### Work required:
Repeat back every line of the data, exactly.

### Data extract:
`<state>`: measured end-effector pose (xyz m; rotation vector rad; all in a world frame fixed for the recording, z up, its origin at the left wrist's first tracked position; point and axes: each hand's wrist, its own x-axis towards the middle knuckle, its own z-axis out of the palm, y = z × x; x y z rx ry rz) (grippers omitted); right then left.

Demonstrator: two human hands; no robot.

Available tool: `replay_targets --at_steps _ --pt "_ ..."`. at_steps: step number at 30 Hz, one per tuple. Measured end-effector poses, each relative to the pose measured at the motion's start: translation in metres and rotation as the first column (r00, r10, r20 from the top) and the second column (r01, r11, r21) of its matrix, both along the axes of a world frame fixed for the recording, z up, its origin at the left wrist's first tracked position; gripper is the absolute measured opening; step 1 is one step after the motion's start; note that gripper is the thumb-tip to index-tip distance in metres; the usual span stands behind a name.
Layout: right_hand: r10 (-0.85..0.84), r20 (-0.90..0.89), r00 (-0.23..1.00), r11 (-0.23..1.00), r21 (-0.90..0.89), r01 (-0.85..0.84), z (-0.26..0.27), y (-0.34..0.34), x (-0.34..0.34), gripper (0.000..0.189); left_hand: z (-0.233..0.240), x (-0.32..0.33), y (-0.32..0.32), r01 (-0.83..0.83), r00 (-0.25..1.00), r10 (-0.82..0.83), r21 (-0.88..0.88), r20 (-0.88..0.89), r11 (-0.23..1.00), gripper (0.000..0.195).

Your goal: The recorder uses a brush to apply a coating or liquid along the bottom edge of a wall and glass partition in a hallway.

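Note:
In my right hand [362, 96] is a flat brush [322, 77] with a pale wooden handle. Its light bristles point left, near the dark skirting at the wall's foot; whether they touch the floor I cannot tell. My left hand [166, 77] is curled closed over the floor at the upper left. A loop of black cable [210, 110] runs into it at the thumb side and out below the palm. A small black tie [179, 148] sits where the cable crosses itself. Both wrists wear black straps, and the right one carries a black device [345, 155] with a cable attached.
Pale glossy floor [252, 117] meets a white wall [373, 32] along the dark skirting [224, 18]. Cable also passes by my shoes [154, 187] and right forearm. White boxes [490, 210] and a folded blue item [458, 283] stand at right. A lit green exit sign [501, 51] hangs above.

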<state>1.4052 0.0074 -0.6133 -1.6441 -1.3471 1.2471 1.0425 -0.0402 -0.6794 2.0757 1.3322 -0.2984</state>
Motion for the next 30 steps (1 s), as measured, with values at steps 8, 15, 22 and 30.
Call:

### Task result:
`<state>`: measured end-effector pose (xyz m; rotation vector rad; all in a world frame fixed for the recording, z up, its origin at the left wrist's first tracked position; point and axes: each hand's wrist, its own x-axis towards the middle knuckle, its own z-axis out of the palm, y = z × x; x y z rx ry rz) (grippers omitted); right then left.

Demonstrator: two human hands; no robot.

Available tool: `replay_targets --at_steps _ --pt "_ ..."`. at_steps: step number at 30 Hz, one per tuple. Measured end-effector poses, each relative to the pose measured at the motion's start: translation in metres and rotation as the first column (r00, r10, r20 from the top) and the second column (r01, r11, r21) of its matrix, both along the axes of a world frame fixed for the recording, z up, its origin at the left wrist's first tracked position; gripper is the absolute measured opening; step 1 is one step after the motion's start; note that gripper is the thumb-tip to index-tip distance in metres; the usual span stands behind a name.
Layout: right_hand: r10 (-0.85..0.84), r20 (-0.90..0.89), r00 (-0.23..1.00), r11 (-0.23..1.00), r21 (-0.90..0.89), r01 (-0.85..0.84), z (-0.26..0.27), y (-0.34..0.34), x (-0.34..0.34), gripper (0.000..0.189); left_hand: z (-0.233..0.240), x (-0.32..0.33), y (-0.32..0.32), r01 (-0.83..0.83), r00 (-0.25..1.00), r10 (-0.82..0.83), r21 (-0.88..0.88), r20 (-0.88..0.89), r11 (-0.23..1.00), gripper (0.000..0.195).

Your goal: The recorder uses a brush to apply a coating or liquid along the bottom edge of a wall and glass partition in a hallway.

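Note:
In my right hand [362, 96] is a flat brush [322, 77] with a pale wooden handle. Its light bristles point left, near the dark skirting at the wall's foot; whether they touch the floor I cannot tell. My left hand [166, 77] is curled closed over the floor at the upper left. A loop of black cable [210, 110] runs into it at the thumb side and out below the palm. A small black tie [179, 148] sits where the cable crosses itself. Both wrists wear black straps, and the right one carries a black device [345, 155] with a cable attached.
Pale glossy floor [252, 117] meets a white wall [373, 32] along the dark skirting [224, 18]. Cable also passes by my shoes [154, 187] and right forearm. White boxes [490, 210] and a folded blue item [458, 283] stand at right. A lit green exit sign [501, 51] hangs above.
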
<state>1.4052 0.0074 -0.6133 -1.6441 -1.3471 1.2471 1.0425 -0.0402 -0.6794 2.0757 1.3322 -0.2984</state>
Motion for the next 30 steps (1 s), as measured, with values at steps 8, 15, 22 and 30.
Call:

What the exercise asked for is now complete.